I thought that his attempt to give me hope is not successful. I was already dying. He said that they would keep me in the hospital in order to do a second test, further examinations and most importantly to keep me away from the physically and psychologically unhealthy environment of prison.

Then he asked me “do you mind if I call some trainee doctors to be present in the examination?” “No,” I said but the truth is I didn’t want anyone to come and see me and know that I have AIDS! I didn’t dare though to say no. I felt obliged to the doctors, like I had to do everything they tell me to do. The already tiny room filled up with white robes.

The most embarrassing thing is that the doctor asked me to walk with only my underwear to check my balance. And all these eyes on me. At that moment. It was a torture I didn’t understand ‘now that I’m dying’. They finished at some endless point and they asked for a full body MRI scan.

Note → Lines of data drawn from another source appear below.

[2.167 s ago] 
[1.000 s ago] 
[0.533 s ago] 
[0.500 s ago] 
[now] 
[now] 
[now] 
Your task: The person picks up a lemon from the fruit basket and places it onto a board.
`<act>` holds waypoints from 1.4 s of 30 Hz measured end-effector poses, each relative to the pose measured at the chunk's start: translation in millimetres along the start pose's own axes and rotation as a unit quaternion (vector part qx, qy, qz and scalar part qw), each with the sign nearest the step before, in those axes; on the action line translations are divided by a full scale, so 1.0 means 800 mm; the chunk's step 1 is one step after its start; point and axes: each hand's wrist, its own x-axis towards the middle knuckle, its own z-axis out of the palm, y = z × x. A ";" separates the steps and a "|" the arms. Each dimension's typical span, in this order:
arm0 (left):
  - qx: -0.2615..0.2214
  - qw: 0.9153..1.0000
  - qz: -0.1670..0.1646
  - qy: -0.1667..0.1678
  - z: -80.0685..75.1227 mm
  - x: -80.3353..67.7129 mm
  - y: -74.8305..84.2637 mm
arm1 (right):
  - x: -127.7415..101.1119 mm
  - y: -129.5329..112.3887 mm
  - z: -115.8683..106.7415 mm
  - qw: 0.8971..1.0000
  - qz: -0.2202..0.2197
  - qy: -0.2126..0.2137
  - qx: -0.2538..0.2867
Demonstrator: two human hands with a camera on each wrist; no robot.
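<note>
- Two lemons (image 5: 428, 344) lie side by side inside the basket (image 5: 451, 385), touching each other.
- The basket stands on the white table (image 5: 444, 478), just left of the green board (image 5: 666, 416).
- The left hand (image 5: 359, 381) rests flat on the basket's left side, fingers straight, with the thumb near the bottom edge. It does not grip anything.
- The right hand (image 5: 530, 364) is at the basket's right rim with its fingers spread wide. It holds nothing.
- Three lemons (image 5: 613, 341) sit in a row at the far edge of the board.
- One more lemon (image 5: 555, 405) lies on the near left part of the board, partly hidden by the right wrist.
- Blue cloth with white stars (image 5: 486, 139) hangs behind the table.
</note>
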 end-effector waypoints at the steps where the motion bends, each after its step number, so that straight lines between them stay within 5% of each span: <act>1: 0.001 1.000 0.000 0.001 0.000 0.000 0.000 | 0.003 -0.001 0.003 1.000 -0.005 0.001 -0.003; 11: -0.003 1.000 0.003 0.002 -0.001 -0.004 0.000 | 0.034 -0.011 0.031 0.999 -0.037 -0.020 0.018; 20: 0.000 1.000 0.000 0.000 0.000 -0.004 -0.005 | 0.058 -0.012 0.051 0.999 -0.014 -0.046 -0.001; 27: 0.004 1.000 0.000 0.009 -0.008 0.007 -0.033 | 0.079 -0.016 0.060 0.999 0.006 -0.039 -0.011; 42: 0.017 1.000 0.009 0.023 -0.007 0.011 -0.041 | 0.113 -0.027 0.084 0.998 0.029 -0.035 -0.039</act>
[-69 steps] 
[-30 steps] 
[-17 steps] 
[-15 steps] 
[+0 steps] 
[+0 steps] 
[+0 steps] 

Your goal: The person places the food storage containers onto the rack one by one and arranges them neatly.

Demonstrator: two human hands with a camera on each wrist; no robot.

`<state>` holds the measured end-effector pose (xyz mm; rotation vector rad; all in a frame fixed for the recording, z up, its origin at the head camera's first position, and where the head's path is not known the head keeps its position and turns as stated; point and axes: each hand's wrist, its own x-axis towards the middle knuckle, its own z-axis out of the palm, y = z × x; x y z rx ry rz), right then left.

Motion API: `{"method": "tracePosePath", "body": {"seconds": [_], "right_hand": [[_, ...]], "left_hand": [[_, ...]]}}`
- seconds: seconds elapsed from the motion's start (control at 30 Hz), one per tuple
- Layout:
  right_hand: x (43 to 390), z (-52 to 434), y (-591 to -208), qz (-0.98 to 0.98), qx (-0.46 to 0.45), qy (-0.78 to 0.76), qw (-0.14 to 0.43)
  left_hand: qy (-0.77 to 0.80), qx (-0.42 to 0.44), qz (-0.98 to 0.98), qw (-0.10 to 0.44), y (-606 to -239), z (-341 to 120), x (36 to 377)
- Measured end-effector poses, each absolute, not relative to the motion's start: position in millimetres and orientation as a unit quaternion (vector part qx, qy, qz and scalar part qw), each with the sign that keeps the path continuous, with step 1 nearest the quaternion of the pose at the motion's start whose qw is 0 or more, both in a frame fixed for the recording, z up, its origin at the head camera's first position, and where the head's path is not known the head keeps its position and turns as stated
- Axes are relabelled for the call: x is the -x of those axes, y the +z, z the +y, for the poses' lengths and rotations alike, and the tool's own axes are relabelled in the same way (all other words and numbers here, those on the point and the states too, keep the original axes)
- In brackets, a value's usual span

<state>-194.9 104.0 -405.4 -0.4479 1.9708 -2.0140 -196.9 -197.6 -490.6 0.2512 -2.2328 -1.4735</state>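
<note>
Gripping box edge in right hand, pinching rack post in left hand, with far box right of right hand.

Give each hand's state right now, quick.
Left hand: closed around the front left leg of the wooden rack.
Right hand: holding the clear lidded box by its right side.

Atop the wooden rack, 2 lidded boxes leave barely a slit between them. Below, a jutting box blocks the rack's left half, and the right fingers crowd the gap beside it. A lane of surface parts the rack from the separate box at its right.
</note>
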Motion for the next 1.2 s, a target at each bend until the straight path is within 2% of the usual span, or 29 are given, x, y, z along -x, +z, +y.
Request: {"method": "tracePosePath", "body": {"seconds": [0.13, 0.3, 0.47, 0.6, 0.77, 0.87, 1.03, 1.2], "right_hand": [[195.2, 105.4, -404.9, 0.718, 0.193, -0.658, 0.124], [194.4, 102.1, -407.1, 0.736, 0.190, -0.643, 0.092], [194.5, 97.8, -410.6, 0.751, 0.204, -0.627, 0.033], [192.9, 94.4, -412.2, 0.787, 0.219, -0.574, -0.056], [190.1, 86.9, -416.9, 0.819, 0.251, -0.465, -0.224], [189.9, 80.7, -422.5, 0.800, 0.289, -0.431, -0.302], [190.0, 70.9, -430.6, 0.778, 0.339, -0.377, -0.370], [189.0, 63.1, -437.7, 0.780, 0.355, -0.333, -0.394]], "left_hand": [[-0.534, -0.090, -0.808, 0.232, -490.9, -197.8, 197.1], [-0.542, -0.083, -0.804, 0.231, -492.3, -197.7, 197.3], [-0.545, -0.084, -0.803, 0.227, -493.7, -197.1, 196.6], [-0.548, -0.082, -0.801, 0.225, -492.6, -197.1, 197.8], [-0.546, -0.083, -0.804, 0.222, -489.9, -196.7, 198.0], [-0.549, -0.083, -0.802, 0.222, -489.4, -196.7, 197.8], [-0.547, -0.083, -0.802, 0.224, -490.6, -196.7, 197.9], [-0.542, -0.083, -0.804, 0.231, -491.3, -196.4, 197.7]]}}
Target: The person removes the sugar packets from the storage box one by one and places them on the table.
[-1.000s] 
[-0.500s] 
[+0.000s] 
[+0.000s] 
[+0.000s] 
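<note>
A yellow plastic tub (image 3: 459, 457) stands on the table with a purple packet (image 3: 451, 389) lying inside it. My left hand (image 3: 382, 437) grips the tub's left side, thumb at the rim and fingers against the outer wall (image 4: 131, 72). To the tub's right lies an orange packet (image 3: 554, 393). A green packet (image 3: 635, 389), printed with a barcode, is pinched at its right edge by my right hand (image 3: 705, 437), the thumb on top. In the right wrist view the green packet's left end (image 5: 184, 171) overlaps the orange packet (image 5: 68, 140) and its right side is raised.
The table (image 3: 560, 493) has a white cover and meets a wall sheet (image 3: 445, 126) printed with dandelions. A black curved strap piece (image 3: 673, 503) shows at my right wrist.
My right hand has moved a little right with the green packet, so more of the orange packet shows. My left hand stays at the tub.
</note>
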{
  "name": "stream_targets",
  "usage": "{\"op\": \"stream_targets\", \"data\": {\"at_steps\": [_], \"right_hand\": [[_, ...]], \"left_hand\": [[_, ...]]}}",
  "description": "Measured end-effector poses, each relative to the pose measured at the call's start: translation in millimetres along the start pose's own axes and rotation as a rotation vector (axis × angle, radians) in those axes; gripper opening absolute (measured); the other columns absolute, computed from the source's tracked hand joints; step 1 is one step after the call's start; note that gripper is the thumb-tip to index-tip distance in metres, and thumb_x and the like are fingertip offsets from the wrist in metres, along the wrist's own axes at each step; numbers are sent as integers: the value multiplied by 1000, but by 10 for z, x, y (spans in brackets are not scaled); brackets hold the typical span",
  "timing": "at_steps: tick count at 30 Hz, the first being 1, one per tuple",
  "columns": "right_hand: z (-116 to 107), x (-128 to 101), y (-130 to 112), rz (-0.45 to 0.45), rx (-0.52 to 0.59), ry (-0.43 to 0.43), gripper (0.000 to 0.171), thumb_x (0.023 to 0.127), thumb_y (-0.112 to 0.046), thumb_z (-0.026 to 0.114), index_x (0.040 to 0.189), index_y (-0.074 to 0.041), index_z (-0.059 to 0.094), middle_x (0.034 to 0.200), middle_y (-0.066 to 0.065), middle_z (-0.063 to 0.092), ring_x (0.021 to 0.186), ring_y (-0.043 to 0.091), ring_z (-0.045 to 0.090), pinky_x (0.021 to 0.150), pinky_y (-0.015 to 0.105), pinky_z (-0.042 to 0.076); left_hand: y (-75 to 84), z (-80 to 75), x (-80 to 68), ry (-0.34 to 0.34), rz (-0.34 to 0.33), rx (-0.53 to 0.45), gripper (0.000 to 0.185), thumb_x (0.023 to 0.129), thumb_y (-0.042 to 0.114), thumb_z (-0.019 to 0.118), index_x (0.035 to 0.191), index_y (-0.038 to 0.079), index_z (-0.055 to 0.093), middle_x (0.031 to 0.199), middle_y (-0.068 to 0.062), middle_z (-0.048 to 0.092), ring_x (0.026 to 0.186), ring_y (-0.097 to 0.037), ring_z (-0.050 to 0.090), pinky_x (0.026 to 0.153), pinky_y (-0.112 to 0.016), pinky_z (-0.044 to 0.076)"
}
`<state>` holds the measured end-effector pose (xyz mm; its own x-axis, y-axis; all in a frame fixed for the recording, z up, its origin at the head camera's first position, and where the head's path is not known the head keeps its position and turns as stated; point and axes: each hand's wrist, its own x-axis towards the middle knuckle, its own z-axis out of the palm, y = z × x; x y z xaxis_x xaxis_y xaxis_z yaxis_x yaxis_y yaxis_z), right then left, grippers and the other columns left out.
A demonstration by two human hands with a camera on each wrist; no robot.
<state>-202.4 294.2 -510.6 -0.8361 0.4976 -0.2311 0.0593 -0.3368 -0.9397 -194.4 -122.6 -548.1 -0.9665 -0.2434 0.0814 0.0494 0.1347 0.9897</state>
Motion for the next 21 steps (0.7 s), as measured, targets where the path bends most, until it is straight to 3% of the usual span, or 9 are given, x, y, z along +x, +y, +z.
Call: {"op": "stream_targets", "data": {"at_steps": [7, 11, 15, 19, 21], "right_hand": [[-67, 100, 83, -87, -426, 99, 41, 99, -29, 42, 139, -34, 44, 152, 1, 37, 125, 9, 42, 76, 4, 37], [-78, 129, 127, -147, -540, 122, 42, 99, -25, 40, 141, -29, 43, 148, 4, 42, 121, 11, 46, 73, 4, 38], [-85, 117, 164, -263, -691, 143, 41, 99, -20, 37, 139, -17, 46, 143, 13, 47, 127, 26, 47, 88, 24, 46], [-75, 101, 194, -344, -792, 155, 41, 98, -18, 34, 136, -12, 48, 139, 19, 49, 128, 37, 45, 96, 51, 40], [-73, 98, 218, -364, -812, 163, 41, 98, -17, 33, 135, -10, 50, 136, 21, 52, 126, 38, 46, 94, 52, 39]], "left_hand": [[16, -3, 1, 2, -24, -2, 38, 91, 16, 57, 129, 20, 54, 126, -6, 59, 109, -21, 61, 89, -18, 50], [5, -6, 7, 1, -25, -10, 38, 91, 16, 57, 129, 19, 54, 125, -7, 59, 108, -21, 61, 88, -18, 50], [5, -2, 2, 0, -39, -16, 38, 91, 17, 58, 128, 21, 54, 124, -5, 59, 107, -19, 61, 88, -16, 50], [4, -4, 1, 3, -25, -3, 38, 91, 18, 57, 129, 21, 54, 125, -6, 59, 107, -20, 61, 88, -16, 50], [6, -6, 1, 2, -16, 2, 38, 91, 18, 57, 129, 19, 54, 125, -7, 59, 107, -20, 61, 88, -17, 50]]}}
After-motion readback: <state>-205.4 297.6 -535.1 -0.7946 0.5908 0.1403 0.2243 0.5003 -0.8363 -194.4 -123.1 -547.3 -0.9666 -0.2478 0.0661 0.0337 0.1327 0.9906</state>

The guards were crossed. While walking me to the scan room they were talking about me having influence or pulling strings to just stay out of prison and now they had to spare one person 24/7 to guard me in the hospital. The doctor asked from the guard to take the handcuffs off. But even the fact that I was walking around the corridors of the hospital full of people with some policemen around me was enough to feel as embarrassed as ever.

The whole morning passed with exams and exams. In the end they guided me in my room. It was a big room with three empty beds. I took the bed by the big window. I didn’t think to call anyone, no one knew that I was dying. I was alone in a big empty hospital room with a guard outside the door. All the nurses in that ward were wearing plastic covers on their shoes and masks and gloves and plastic aprons. I felt like I was in a futuristic movie and I am the infected parasite. I didn’t cry. Not once. Not even at night.

A very young policeman changed the guard in the evening and he came in my room without knocking –that was not ok for me! – he checked the window, he saw that it can open and he handcuffed me at the bed rail. Not that I was sleepy, but I was exhausted and I might just faint into a blessed sleep if I didn’t have those handcuffs tighten me up with the bed. It was a hell of a night and I didn’t cry!

The shock was bigger than tears.

Early in the morning the doctor came in my room and when he saw the handcuffs he went ballistic. “Take them off.” he shouted at the guard, which he did, saying that he saw my eyes very sad and he was afraid that I might drop myself out of the window on the seventh floor. Something I never thought to be honest.

The next days I was told that my health is fine and I was put on AZT. My main concern became to keep quiet about my health. The stigma was devastating; I didn’t want anyone to know and the doctor had said my father. The same doctor few weeks later abused me sexually, but this is another story. I remained in the hospital without any serious reason for it, just because the doctor was keeping me away from prison. While in the hospital, I was granted bail out and I could go home.

Only my father knew and he didn’t want anyone to know. They said some lies to my mum and sister and he made me promise that I would keep my mouth shut. I was just following whatever others were saying. I couldn’t have a voice and I thought I was guilty enough for contracting HIV to have an opinion about my life. Hence,
I allowed the doctor to take advantage of my vulnerability.

Many years have passed, twenty five. I’m here, healthier than ever,
my whole family knows, my friends know, but still many people don’t know like my colleagues for example. I don’t feel I have to tell all these people. It’s none of their business. I keep it in a “need to know” basis. That is good enough. I have forgiven the doctor, my father and so many other people for basically their fear and ignorance.

My HIV status is not the most important thing in my life anymore. It is not the last thing I think before I sleep or the first thing I think when I wake up. Life has been taking over a long time ago.